- To do
Only the lines of the data holding the string "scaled" need to be returned.

- Provided records
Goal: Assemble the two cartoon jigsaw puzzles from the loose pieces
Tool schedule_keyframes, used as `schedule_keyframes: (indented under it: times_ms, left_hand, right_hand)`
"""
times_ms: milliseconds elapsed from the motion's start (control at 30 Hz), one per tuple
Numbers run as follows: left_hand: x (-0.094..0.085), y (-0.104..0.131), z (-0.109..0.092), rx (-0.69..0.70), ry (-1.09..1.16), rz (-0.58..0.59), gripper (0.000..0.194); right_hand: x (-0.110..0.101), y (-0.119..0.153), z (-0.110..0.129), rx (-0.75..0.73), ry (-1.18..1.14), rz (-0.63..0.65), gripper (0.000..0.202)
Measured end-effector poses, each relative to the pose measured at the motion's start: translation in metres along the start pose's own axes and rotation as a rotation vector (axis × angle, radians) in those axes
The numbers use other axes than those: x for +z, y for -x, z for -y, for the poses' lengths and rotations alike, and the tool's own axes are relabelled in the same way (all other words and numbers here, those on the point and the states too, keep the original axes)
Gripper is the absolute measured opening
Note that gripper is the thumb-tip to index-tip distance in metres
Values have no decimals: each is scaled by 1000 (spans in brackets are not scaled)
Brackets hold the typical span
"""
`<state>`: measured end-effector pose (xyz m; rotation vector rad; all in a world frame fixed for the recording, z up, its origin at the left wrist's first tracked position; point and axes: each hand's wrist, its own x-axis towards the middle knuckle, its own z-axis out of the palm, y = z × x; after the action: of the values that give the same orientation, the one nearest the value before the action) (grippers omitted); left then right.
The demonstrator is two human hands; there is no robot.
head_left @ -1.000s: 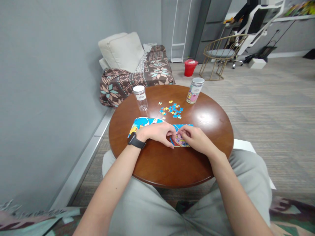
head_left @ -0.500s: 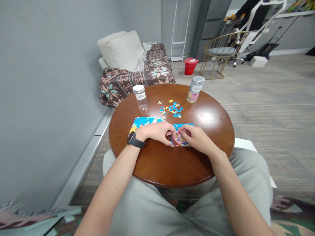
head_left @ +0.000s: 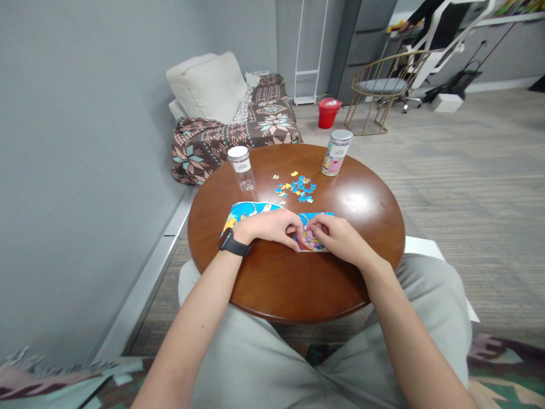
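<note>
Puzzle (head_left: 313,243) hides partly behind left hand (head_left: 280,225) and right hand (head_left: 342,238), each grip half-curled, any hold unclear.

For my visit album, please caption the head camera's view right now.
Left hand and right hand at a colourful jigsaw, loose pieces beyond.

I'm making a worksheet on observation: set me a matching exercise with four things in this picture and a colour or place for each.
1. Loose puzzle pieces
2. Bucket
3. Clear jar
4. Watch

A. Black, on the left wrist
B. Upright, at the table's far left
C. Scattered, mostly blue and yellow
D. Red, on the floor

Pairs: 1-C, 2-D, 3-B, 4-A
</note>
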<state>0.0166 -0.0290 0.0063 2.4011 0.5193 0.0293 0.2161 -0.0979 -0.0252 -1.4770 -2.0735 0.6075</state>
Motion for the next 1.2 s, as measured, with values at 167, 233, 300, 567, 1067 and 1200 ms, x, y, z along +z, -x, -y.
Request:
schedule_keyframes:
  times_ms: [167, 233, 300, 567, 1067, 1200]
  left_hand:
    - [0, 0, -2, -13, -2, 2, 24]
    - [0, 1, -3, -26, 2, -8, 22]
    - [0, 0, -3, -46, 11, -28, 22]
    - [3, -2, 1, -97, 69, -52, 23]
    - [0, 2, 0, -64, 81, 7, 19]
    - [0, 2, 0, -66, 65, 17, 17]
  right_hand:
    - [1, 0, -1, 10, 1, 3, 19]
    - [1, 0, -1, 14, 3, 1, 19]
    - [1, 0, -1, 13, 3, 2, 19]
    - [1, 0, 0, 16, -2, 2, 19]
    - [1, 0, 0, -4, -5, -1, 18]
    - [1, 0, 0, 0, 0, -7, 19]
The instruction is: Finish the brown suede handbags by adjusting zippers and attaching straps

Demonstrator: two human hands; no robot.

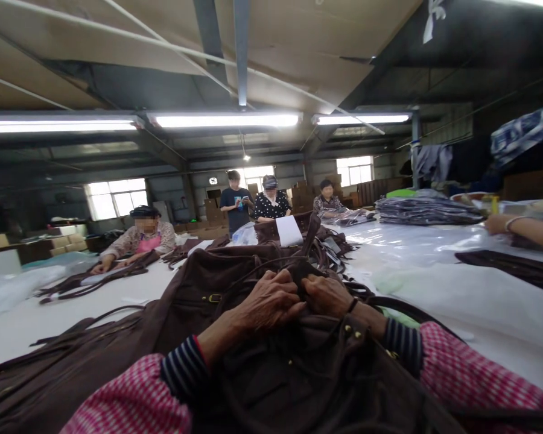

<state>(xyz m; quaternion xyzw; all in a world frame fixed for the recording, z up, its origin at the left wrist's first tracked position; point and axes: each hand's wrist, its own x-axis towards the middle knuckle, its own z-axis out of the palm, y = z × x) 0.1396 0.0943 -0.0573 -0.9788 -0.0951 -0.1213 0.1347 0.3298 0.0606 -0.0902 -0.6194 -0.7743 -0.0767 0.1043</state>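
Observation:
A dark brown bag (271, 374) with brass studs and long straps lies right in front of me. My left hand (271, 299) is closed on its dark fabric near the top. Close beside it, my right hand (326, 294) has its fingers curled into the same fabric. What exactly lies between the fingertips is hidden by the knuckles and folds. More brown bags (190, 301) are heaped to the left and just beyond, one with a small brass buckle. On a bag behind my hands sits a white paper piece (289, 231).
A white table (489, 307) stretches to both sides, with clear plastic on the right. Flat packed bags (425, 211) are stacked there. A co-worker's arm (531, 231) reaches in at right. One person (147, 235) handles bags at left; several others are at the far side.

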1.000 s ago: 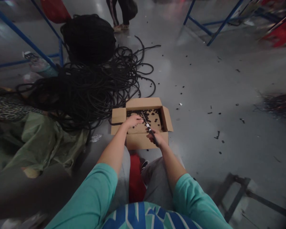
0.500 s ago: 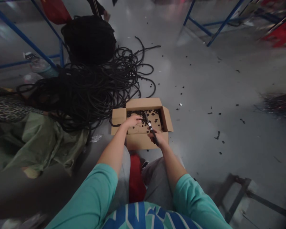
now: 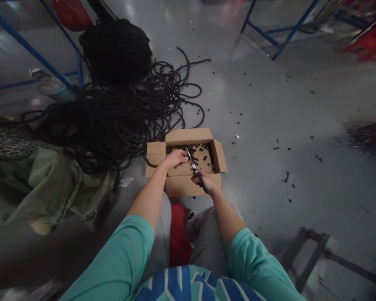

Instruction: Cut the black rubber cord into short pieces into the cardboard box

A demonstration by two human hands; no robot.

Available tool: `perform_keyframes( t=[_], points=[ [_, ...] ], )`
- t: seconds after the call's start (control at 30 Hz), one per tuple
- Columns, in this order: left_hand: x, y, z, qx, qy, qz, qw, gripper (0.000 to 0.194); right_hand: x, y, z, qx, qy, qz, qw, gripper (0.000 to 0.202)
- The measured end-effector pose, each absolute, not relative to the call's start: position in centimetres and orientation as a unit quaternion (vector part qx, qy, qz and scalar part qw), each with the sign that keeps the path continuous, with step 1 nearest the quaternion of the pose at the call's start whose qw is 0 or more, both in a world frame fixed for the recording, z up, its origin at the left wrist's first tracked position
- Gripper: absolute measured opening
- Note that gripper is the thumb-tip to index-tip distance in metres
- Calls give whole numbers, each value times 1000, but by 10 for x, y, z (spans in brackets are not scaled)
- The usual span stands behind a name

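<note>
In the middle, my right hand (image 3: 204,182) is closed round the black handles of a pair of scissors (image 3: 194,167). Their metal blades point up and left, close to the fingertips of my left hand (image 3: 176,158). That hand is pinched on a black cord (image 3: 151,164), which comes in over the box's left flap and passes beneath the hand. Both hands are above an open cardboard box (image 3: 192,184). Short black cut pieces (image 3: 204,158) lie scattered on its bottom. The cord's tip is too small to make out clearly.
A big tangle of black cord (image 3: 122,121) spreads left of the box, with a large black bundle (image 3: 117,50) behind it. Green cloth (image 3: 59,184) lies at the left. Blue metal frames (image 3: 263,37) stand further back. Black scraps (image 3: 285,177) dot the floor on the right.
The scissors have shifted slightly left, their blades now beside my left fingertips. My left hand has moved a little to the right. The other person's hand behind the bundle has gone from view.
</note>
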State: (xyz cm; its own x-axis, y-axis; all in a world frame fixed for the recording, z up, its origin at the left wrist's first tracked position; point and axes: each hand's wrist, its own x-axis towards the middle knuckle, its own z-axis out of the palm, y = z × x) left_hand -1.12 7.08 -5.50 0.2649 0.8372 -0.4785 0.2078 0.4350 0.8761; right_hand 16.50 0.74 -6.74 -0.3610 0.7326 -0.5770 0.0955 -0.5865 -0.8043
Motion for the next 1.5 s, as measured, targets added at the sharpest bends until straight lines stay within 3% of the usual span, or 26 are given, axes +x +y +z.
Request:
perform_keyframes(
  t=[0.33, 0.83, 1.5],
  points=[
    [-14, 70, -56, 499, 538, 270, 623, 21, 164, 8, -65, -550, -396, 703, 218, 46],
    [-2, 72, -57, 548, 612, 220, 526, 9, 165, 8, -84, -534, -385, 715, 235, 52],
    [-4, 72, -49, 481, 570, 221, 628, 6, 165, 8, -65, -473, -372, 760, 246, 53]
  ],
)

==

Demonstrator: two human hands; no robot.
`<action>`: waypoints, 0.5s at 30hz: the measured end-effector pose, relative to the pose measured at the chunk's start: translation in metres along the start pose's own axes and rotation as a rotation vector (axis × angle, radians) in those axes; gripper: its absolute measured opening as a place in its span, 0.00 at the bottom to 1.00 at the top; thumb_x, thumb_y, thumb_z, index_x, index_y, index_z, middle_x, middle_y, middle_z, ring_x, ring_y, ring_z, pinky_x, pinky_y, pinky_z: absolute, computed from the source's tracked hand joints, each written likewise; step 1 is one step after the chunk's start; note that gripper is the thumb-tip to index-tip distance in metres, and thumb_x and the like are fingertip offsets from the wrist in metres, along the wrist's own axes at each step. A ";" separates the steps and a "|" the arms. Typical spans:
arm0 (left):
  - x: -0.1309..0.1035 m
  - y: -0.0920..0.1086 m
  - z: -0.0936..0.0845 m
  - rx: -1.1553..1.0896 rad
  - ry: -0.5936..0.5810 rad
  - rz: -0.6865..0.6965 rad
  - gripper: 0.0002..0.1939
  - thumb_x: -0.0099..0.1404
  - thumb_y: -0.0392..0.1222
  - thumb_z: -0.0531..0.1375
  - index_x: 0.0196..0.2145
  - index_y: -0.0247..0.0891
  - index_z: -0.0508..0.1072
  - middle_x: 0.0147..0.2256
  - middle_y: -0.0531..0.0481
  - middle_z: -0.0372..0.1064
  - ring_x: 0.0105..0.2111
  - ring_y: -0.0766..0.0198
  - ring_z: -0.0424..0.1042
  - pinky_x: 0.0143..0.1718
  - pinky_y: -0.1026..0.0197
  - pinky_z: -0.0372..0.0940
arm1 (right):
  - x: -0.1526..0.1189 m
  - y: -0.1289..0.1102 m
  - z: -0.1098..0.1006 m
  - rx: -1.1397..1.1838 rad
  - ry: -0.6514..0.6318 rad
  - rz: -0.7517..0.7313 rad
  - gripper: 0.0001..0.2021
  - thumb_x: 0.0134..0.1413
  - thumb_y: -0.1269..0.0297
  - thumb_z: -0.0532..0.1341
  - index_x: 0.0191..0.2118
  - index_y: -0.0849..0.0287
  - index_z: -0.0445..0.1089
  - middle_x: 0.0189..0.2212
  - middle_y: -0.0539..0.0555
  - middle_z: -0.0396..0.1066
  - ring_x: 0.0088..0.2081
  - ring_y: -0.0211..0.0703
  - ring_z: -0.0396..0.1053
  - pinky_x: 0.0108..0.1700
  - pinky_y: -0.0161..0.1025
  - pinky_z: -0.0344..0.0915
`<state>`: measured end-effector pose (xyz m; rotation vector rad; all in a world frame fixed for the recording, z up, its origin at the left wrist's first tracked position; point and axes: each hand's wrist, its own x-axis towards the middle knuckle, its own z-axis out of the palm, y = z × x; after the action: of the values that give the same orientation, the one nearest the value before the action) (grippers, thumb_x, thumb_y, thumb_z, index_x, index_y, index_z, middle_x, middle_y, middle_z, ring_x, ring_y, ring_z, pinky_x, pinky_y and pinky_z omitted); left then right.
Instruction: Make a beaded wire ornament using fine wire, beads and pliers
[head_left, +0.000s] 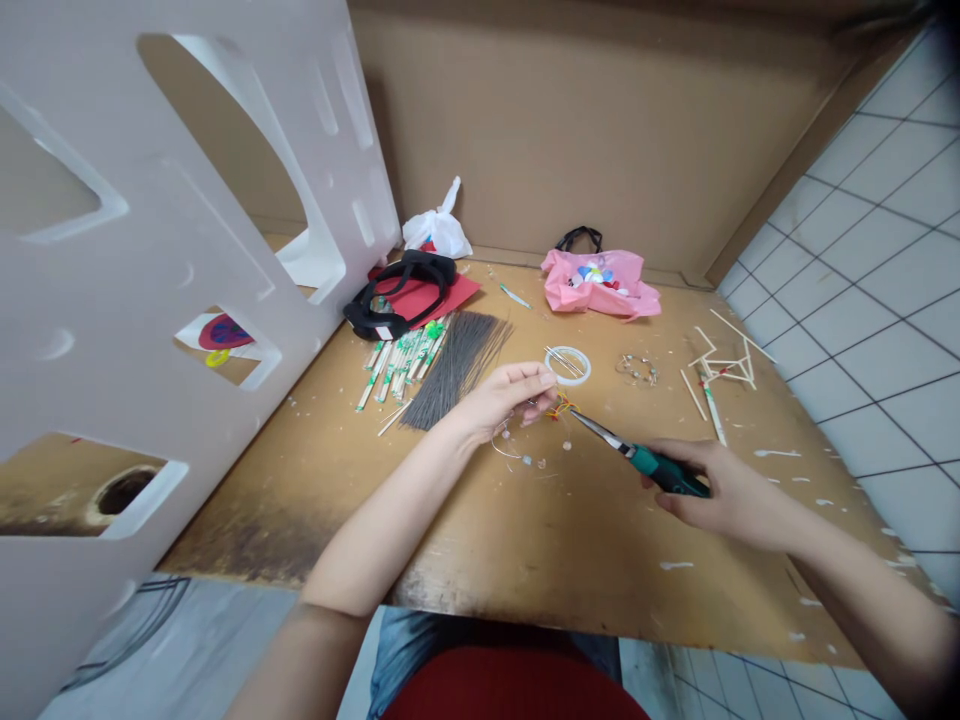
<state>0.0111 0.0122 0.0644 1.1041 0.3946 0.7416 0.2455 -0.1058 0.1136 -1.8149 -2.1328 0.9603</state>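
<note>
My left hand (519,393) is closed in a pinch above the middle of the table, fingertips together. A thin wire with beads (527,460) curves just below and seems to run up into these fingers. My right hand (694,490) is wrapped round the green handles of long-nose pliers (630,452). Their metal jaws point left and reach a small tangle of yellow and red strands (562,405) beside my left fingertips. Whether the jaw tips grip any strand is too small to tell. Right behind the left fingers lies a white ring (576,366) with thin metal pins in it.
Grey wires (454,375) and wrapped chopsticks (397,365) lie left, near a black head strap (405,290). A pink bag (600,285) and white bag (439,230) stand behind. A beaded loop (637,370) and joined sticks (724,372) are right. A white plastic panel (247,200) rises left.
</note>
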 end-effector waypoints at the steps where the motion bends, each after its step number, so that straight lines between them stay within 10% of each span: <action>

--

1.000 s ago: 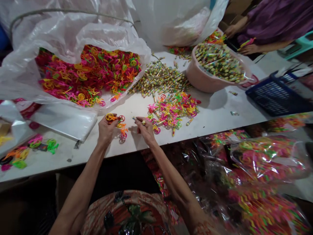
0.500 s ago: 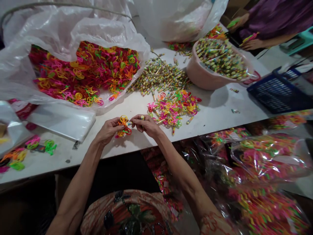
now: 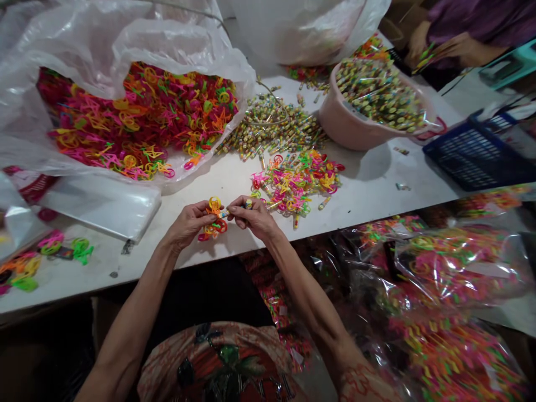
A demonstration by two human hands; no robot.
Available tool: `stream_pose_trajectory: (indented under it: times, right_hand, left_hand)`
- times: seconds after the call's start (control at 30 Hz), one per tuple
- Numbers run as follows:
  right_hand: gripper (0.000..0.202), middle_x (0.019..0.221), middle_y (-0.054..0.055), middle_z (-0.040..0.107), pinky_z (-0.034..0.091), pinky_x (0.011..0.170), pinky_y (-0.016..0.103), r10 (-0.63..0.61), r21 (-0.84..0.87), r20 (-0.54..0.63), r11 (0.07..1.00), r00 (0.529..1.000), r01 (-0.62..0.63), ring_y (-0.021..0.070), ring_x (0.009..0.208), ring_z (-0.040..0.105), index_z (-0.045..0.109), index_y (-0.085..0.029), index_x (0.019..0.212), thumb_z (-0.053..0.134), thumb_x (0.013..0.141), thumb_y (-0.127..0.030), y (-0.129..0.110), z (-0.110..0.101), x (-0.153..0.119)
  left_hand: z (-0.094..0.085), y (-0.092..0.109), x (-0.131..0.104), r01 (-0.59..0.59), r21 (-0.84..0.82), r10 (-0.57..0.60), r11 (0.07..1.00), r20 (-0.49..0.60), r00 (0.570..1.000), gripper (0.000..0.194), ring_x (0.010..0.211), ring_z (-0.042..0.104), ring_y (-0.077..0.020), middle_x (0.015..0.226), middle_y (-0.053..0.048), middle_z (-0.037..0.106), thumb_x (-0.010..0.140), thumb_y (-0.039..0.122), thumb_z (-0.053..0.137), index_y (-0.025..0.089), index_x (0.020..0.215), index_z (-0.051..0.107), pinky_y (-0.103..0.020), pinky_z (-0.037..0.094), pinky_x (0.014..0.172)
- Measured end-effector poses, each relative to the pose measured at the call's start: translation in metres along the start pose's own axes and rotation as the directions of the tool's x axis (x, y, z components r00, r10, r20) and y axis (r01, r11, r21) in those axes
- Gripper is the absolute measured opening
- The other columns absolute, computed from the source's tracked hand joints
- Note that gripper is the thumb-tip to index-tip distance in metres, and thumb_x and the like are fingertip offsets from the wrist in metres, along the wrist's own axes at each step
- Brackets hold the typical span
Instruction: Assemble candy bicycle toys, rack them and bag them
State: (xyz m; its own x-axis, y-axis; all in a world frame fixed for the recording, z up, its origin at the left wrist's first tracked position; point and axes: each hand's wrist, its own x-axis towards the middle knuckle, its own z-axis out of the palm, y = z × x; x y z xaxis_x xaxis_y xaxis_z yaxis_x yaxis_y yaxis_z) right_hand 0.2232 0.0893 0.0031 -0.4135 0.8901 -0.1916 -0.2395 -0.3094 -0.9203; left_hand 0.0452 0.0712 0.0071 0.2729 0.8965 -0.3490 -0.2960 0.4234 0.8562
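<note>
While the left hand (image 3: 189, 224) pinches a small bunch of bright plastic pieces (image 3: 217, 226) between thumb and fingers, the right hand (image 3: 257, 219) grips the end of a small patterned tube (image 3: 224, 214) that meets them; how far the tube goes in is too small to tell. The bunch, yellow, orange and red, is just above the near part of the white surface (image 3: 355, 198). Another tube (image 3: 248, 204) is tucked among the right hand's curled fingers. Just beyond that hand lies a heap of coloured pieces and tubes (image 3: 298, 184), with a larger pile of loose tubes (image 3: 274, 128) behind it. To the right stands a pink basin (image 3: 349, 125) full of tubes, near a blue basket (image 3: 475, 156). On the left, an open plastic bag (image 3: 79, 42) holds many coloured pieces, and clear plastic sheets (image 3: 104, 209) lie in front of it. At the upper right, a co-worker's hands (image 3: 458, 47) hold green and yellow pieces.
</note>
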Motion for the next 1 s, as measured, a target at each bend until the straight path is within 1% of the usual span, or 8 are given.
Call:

- Result of this exercise
Values have no decimals: each is scaled by 1000 (spans in brackets are not scaled)
- Calls give whole numbers, each value times 1000, but by 10 for x, y, z (spans in brackets are not scaled)

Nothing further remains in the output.